WHAT IS BEING ASKED: Restate every line of the material, word for word.

AVAILABLE DATA:
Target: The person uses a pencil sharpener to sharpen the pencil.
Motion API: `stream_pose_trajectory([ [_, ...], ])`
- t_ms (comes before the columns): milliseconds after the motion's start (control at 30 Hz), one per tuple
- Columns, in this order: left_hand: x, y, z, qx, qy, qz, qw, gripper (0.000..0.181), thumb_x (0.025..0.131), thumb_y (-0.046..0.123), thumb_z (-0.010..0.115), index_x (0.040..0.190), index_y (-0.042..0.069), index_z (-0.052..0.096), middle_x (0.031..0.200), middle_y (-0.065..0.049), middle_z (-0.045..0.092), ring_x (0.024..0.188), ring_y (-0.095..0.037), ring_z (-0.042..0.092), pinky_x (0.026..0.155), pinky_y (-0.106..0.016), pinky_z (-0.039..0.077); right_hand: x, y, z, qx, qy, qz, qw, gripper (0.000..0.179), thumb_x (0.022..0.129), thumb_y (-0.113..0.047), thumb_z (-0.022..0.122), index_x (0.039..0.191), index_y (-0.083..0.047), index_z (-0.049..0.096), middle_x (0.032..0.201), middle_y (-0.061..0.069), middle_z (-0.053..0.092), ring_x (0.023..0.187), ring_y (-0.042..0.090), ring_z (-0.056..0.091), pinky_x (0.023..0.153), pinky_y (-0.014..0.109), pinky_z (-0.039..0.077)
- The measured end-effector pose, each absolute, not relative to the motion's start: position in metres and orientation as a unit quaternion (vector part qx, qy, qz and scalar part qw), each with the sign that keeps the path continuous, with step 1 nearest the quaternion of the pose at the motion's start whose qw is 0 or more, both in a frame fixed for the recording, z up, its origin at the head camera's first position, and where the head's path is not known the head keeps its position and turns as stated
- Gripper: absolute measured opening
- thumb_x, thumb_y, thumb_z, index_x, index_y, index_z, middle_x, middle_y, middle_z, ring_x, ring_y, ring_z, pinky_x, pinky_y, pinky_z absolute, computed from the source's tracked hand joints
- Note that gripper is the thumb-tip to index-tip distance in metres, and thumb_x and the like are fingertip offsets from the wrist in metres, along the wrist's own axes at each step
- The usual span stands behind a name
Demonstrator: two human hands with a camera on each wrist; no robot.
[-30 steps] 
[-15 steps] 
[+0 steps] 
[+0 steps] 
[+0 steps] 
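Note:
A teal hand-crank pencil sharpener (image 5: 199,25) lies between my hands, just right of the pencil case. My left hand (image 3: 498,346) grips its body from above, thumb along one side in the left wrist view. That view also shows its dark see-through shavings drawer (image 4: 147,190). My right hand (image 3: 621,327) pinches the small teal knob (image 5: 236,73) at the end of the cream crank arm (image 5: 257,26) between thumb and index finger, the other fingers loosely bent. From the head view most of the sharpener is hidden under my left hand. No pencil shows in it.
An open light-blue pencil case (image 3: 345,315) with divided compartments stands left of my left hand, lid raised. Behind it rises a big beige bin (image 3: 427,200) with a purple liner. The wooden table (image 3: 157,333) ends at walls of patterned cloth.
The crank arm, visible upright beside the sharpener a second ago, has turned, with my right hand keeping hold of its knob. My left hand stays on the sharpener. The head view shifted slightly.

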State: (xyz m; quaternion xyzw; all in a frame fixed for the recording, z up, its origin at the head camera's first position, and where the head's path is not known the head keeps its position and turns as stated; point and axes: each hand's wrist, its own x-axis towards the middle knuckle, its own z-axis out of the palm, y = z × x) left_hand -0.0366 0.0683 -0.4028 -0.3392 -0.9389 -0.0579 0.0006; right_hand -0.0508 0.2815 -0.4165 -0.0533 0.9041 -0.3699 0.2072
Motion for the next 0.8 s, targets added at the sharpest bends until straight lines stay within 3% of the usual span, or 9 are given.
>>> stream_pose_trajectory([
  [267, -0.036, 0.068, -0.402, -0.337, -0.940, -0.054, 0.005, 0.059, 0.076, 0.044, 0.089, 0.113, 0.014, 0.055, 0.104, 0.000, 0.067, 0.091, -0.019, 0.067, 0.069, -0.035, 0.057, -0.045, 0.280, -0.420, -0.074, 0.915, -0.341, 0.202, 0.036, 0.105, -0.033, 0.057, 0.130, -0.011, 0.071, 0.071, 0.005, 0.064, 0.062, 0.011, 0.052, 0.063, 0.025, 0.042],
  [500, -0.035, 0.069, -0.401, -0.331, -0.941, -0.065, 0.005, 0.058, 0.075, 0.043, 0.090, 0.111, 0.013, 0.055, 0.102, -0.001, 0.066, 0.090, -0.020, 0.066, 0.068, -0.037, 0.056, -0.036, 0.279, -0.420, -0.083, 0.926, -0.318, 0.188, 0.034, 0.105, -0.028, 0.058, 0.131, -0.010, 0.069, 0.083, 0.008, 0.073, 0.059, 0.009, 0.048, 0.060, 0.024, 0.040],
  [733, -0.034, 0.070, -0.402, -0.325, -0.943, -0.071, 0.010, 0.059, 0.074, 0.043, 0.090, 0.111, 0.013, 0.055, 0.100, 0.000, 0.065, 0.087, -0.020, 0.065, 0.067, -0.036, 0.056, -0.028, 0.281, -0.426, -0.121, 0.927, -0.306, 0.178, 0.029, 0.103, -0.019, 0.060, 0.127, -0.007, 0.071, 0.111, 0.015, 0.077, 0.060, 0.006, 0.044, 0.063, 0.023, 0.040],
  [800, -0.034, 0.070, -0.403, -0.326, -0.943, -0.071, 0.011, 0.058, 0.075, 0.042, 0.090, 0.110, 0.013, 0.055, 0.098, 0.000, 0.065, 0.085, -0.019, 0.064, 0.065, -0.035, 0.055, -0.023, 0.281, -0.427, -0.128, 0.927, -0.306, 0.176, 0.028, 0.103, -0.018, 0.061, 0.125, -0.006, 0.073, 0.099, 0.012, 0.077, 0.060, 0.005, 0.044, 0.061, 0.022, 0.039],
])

FINISHED EXERCISE:
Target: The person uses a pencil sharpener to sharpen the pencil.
Motion API: `stream_pose_trajectory([ [_, ...], ])`
- t_ms (comes before the columns): milliseconds after the motion's start (control at 30 Hz), one per tuple
- Columns, in this order: left_hand: x, y, z, qx, qy, qz, qw, gripper (0.000..0.181), thumb_x (0.025..0.131), thumb_y (-0.046..0.123), thumb_z (-0.010..0.115), index_x (0.040..0.190), index_y (-0.042..0.069), index_z (-0.052..0.096), middle_x (0.031..0.200), middle_y (-0.065..0.049), middle_z (-0.045..0.092), ring_x (0.024..0.188), ring_y (-0.095..0.037), ring_z (-0.042..0.092), pinky_x (0.026..0.155), pinky_y (-0.106..0.016), pinky_z (-0.039..0.077); right_hand: x, y, z, qx, qy, qz, qw, gripper (0.000..0.179), thumb_x (0.022..0.129), thumb_y (-0.113..0.047), thumb_z (-0.022..0.122), index_x (0.039..0.191), index_y (-0.083..0.047), index_z (-0.049..0.096), middle_x (0.032..0.201), middle_y (-0.061..0.069), middle_z (-0.053..0.092), ring_x (0.023..0.187), ring_y (-0.042..0.090), ring_z (-0.056..0.091), pinky_x (0.023..0.153), pinky_y (-0.014..0.109), pinky_z (-0.039..0.077)
- The measured end-effector pose, each absolute, not relative to the motion's start: position in metres and orientation as a unit quaternion (vector part qx, qy, qz and scalar part qw), each with the sign that keeps the path continuous, with step 1 nearest the quaternion of the pose at the motion's start whose qw is 0 or more, both in a frame fixed for the recording, z up, its origin at the head camera's first position, and where the head's path is not known the head keeps its position and turns as stated
- Gripper: absolute measured opening
- thumb_x, thumb_y, thumb_z, index_x, index_y, index_z, middle_x, middle_y, middle_z, ring_x, ring_y, ring_z, pinky_x, pinky_y, pinky_z absolute, computed from the source's tracked hand joints
- Note that gripper is the thumb-tip to index-tip distance in metres, and thumb_x and the like are fingertip offsets from the wrist in metres, along the wrist's own axes at each step
- The usual span stands behind a name
Demonstrator: two human hands with a camera on each wrist; no robot.
[-30 steps] 
[-15 steps] 
[+0 steps] 
[+0 steps] 
[+0 steps] 
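Note:
A teal hand-crank pencil sharpener (image 5: 199,25) lies between my hands, just right of the pencil case. My left hand (image 3: 498,346) grips its body from above, thumb along one side in the left wrist view. That view also shows its dark see-through shavings drawer (image 4: 147,190). My right hand (image 3: 621,327) pinches the small teal knob (image 5: 236,73) at the end of the cream crank arm (image 5: 257,26) between thumb and index finger, the other fingers loosely bent. From the head view most of the sharpener is hidden under my left hand. No pencil shows in it.
An open light-blue pencil case (image 3: 345,315) with divided compartments stands left of my left hand, lid raised. Behind it rises a big beige bin (image 3: 427,200) with a purple liner. The wooden table (image 3: 157,333) ends at walls of patterned cloth.
The crank arm, visible upright beside the sharpener a second ago, has turned, with my right hand keeping hold of its knob. My left hand stays on the sharpener. The head view shifted slightly.
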
State: (xyz m; quaternion xyzw; all in a frame fixed for the recording, z up, its origin at the head camera's first position, and where the head's path is not known the head keeps its position and turns as stated; point and axes: each hand's wrist, its own x-axis towards the middle knuckle, its own z-axis out of the palm, y = z × x) left_hand -0.0366 0.0683 -0.4028 -0.3392 -0.9389 -0.0579 0.0006; right_hand -0.0508 0.2815 -0.4165 -0.0533 0.9041 -0.3699 0.2072
Motion for the next 0.8 s, targets added at the sharpest bends until straight lines stay within 3% of the usual span, or 9 are given.
>>> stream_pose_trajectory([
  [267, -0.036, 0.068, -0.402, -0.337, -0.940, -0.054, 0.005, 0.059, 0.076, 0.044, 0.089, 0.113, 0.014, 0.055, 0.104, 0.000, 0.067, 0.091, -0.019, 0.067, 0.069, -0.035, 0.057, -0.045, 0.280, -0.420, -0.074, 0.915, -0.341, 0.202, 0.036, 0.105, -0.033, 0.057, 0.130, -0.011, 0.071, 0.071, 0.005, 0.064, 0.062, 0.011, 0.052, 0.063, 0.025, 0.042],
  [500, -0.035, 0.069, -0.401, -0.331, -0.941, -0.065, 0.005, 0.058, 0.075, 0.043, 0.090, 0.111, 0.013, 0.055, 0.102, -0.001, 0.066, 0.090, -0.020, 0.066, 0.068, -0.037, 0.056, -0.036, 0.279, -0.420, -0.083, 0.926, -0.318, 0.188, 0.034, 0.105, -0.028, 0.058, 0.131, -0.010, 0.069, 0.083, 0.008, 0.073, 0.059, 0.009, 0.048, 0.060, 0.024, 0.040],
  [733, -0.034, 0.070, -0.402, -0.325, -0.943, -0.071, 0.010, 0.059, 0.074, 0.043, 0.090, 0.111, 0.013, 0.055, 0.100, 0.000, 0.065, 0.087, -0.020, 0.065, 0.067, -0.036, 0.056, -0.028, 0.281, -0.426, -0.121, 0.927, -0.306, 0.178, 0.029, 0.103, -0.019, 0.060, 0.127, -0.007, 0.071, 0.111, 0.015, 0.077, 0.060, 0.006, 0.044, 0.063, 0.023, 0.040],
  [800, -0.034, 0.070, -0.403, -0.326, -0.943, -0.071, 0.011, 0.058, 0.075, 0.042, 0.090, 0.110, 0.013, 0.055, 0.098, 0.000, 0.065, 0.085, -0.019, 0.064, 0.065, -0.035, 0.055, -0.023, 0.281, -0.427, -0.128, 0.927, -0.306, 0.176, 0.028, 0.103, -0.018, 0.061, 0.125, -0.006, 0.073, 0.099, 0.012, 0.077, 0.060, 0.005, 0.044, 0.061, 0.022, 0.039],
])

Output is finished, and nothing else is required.